Git is not a source code management (SCM) system. It is, instead, a set of low-level utilities (Linus compares it to a special-purpose filesystem) which can be used to construct an SCM system. Much of the higher-level work is yet to be done, so the interface that most developers will work with remains unclear.
At the lower levels, Git implements two data structures: an object database, and a directory cache. The object database can contain three types of objects:
- Blobs are simply chunks of binary data - they are the contents
of files. One blob exists in the object database for every revision
of every file that git knows about. There is no direct connection
between a blob and the name (or location) of the file which contains
that blob. If a file is renamed, its blob in the object database
remains unchanged.
- Trees are a collection of blobs, along with their file names
and permissions. A tree object describes the state of a directory
hierarchy at a particular given time.
- Commits (or "changesets") mark points in the history of a tree; they contain a log message, a tree object, and pointers to one or more "parent" commits (the first commit will have no parent).
The object database relies heavily on SHA hashes to function. When an object is to be added to the database, it is hashed, and the resulting checksum (in its ASCII representation) is used as its name in the database (almost - the first two bytes of the checksum are used to spread the files across a set of directories for efficiency). Some developers have expressed concerns about hash collisions, but that possibility does not seem to worry the majority. The object itself is compressed before being checksummed and stored.
It's worth repeating that git stores every revision of an object separately in the database, addressed by the SHA checksum of its contents. There is no obvious connection between two versions of a file; that connection is made by following the commit objects and looking at what objects were contained in the relevant trees. Git might thus be expected to consume a fair amount of disk space; unlike many source code management systems, it stores whole files, rather than the differences between revisions. It is, however, quite fast, and disk space is considered to be cheap.
The directory cache is a single, binary file containing a tree object; it captures the state of the directory tree at a given time. The state as seen by the cache might not match the actual directory's contents; it could differ as a result of local changes, or of a "pull" of a repository from elsewhere.
If a developer wishes to create a repository from scratch, the first step is to run init-db in the top level of the source tree. People running PostgreSQL want to be sure not to omit the hyphen, or they may not get the results they were hoping for. init-db will create the directory cache file (.dircache/index); it will also, by default, create the object database in .dircache/objects. It is possible for the object database to be elsewhere, however, and possibly shared among users. The object database will initially be empty.

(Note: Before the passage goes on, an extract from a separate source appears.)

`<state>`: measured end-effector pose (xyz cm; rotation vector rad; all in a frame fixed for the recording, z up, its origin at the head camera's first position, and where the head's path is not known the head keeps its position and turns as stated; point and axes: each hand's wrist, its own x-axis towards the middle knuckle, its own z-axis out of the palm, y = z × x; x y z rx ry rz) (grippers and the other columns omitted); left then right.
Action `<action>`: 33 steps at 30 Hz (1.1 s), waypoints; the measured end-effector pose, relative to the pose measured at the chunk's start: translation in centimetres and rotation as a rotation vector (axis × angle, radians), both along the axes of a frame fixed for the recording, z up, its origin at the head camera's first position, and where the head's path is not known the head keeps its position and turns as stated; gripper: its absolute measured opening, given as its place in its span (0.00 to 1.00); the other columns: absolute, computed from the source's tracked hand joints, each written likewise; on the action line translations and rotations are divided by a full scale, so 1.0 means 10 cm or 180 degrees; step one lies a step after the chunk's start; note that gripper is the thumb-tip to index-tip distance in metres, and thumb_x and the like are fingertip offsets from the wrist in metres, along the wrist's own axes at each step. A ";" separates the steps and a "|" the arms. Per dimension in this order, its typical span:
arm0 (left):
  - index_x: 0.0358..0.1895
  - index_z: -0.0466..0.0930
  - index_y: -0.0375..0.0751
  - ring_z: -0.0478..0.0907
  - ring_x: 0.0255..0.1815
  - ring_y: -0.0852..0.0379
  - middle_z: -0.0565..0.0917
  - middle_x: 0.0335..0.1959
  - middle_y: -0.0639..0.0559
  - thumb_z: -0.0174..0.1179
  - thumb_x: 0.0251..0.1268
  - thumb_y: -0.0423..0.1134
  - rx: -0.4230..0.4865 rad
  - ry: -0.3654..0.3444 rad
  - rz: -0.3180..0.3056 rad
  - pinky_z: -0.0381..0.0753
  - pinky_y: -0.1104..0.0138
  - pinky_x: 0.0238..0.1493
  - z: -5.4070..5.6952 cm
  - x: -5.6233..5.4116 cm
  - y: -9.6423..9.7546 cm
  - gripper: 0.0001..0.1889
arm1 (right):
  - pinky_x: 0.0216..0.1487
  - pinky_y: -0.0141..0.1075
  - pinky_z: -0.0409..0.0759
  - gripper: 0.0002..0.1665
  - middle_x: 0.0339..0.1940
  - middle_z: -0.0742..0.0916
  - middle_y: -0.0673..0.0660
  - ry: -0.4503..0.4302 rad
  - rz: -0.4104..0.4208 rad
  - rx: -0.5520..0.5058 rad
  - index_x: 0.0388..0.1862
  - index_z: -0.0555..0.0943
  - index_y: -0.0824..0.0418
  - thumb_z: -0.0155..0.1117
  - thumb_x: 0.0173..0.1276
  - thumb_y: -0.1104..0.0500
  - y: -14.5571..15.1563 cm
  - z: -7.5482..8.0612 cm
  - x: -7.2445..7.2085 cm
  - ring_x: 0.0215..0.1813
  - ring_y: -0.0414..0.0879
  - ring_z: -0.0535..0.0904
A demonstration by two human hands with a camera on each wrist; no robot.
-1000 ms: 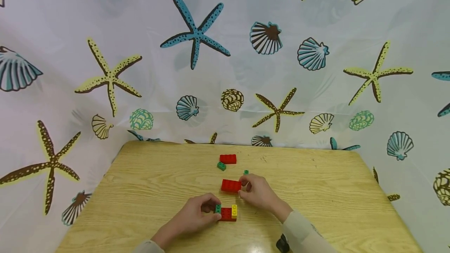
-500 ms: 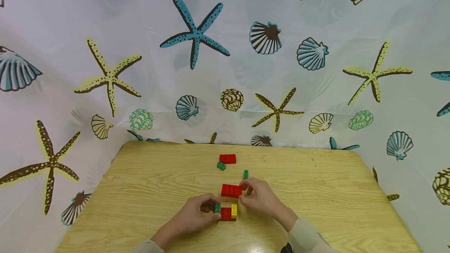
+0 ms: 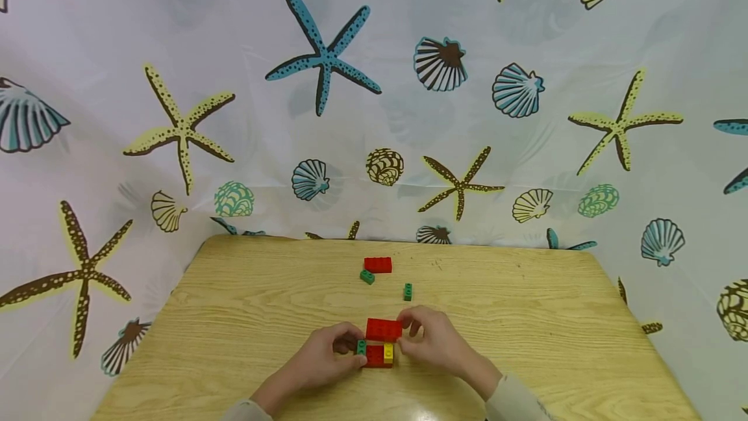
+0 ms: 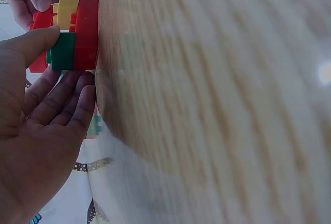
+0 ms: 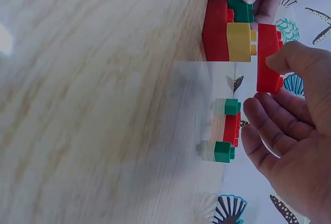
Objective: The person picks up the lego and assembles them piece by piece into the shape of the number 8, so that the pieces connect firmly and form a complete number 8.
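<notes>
Red brick, pinched by right fingers, hung near the yellow block while left fingers gripped the green block; stacking seemed in hand, likely needing alignment next, then pressing.

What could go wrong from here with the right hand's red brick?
The right hand pinches the held red brick near one end, so it might tilt. It isn't seated on the yellow brick, so studs could misalign. The left hand grips only at the stacked green brick, so pressing the yellow end might shift the lower red brick.
</notes>
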<state>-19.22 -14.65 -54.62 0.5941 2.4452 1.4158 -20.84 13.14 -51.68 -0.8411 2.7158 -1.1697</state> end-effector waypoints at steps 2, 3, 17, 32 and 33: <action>0.55 0.83 0.44 0.85 0.48 0.59 0.87 0.50 0.52 0.70 0.71 0.46 -0.0001 -0.0003 -0.0001 0.84 0.71 0.51 -0.01 0.00 0.00 0.16 | 0.44 0.32 0.82 0.15 0.45 0.87 0.52 0.0001 0.0029 -0.0021 0.53 0.84 0.58 0.73 0.68 0.61 0.00 -0.01 0.02 0.44 0.45 0.83; 0.55 0.83 0.44 0.85 0.48 0.60 0.87 0.50 0.52 0.70 0.71 0.46 -0.0006 -0.0005 -0.0002 0.84 0.71 0.51 -0.01 0.00 -0.01 0.16 | 0.43 0.31 0.81 0.15 0.45 0.87 0.51 -0.0007 0.0043 -0.0023 0.53 0.84 0.58 0.73 0.68 0.61 0.00 -0.01 0.03 0.44 0.45 0.83; 0.57 0.83 0.42 0.86 0.48 0.58 0.88 0.51 0.50 0.71 0.71 0.46 0.0116 0.0025 -0.0032 0.85 0.68 0.52 0.01 0.01 0.00 0.18 | 0.44 0.34 0.84 0.15 0.44 0.87 0.52 0.0021 0.0176 -0.0034 0.52 0.85 0.58 0.74 0.68 0.59 -0.03 -0.03 0.09 0.43 0.44 0.84; 0.57 0.83 0.45 0.86 0.47 0.60 0.89 0.48 0.54 0.72 0.70 0.47 0.0020 0.0085 -0.0090 0.85 0.69 0.51 0.02 -0.01 0.00 0.18 | 0.46 0.37 0.85 0.13 0.44 0.87 0.50 -0.0055 0.0289 -0.0036 0.50 0.85 0.56 0.74 0.67 0.60 -0.05 0.00 0.13 0.42 0.43 0.83; 0.57 0.83 0.45 0.86 0.47 0.59 0.89 0.49 0.54 0.72 0.69 0.47 0.0016 0.0081 -0.0102 0.85 0.68 0.51 0.03 -0.01 0.01 0.18 | 0.46 0.36 0.85 0.13 0.44 0.87 0.50 -0.0076 0.0277 -0.0008 0.50 0.85 0.56 0.73 0.67 0.60 -0.05 0.01 0.14 0.43 0.42 0.83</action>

Source files can be added with the update-cache program. update-cache --add will add blobs to the object database for new files and create new blobs (leaving the old ones in place) for any files which have changed. This command will also update the directory cache with entries associating the current files' blobs with their current names, locations, and permissions.
What update-cache will not do is capture the state of the tree in any permanent way. That task is done by write-tree, which will generate a new tree object from the current directory cache and enter that object into the database. write-tree writes the SHA checksum associated with the new tree object to its standard output; the user is well-advised to capture that checksum, or the newly-created tree will be hard to access in the future.

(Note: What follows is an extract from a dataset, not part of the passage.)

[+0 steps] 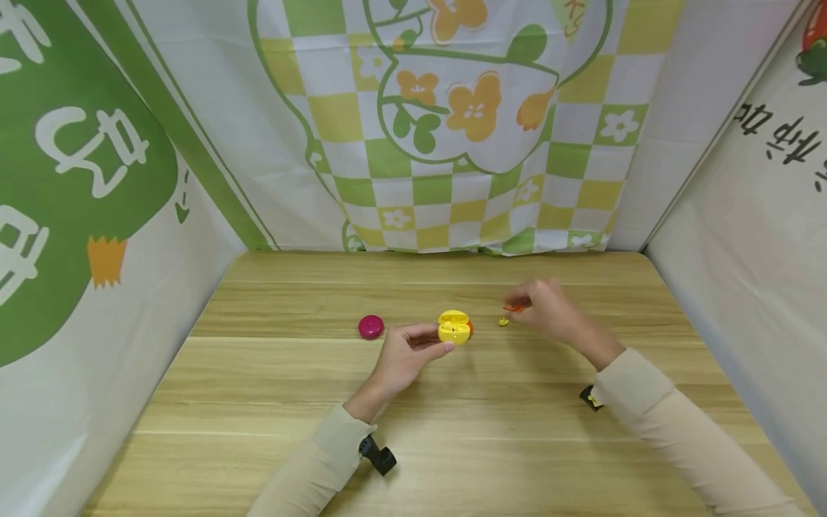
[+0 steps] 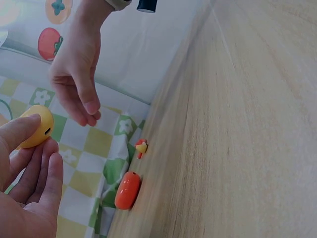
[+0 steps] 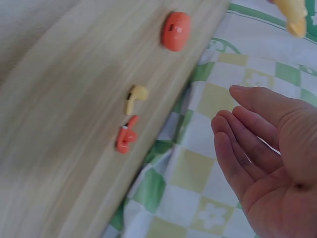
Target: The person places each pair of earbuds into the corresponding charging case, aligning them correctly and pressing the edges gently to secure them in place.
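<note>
My left hand [image 1: 402,357] holds a yellow earbud case [image 1: 454,333] between thumb and fingers, above the table. Its lid is raised in the head view; something small and dark shows inside, too small to tell. Over to the right, my right hand [image 1: 554,314] hovers with nothing in its loosely bent fingers. Below it on the tabletop lie a yellow earbud [image 3: 137,94] and orange earbuds [image 3: 124,140], side by side. An orange earbud case [image 3: 177,31] sits closed on the table, mostly covered by the yellow case in the head view.
A closed magenta case [image 1: 371,327] stands on the wooden table [image 1: 271,402], left of my left hand. Printed cloth [image 1: 439,194] hangs behind the table's far edge, and white walls with printing flank both sides.
</note>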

The usual thing to do with a new tree object will be to bind it into a commit object; that is done with the commit-tree command. commit-tree takes a tree ID (the output from write-tree) and a set of parent commits, combines them with the changelog entry, and stores the whole thing as a commit object. That object, in essence, becomes the head of the current version of the source tree. Since each commit points to its parents, the entire commit history of the tree can be traversed by starting at the head. Just don't lose the SHA checksum for the last commit. Since each commit contains a tree object, the state of the source tree at commit time can be reconstructed at any point.

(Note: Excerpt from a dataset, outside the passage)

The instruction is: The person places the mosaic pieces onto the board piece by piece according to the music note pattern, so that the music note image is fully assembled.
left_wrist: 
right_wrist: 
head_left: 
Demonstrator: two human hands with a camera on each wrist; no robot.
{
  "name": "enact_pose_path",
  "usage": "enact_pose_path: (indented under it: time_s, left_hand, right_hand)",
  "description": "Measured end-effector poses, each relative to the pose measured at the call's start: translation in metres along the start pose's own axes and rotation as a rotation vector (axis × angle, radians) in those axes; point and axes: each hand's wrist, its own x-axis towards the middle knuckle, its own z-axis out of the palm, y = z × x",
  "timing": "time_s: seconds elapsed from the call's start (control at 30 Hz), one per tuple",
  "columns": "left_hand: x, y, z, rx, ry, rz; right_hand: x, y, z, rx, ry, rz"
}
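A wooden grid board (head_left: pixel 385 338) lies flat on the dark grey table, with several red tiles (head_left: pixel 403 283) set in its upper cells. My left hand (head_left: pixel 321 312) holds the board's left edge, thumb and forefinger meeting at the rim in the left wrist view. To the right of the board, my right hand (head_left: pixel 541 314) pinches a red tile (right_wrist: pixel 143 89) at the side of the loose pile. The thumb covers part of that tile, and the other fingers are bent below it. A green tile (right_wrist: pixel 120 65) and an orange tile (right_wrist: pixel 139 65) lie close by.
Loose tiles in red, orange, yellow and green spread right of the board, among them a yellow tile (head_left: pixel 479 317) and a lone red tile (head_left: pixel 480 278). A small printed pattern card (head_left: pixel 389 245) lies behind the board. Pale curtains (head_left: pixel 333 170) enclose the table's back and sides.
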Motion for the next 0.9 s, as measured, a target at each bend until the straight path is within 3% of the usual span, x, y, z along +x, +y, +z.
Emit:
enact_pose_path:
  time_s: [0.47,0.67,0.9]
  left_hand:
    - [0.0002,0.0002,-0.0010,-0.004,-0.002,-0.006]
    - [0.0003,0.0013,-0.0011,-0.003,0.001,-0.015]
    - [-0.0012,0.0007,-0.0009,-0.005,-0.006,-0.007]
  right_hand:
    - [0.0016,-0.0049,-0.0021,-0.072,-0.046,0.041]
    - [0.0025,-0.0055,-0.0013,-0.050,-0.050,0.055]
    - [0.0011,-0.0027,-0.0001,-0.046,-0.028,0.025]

The directory cache can be set to a given version of the tree by using read-tree; this operation reads a tree object from the object database and stores it in the directory cache, but does not actually change any files outside of the cache. From there, checkout-cache can be used make the actual source tree look like the cached tree object. The show-diff tool prints the differences between the directory cache and what's actually in the directory tree currently. There is also a diff-tree tool which can generate the differences between any two trees.
An early example of what can be done with these tools can be had by playing with the git-pasky distribution by Petr Baudis. Petr has layered a set of scripts over the git tools to create something resembling a source management system. The git-pasky distribution itself is available as a network repository; running "git pull" will update to the current version.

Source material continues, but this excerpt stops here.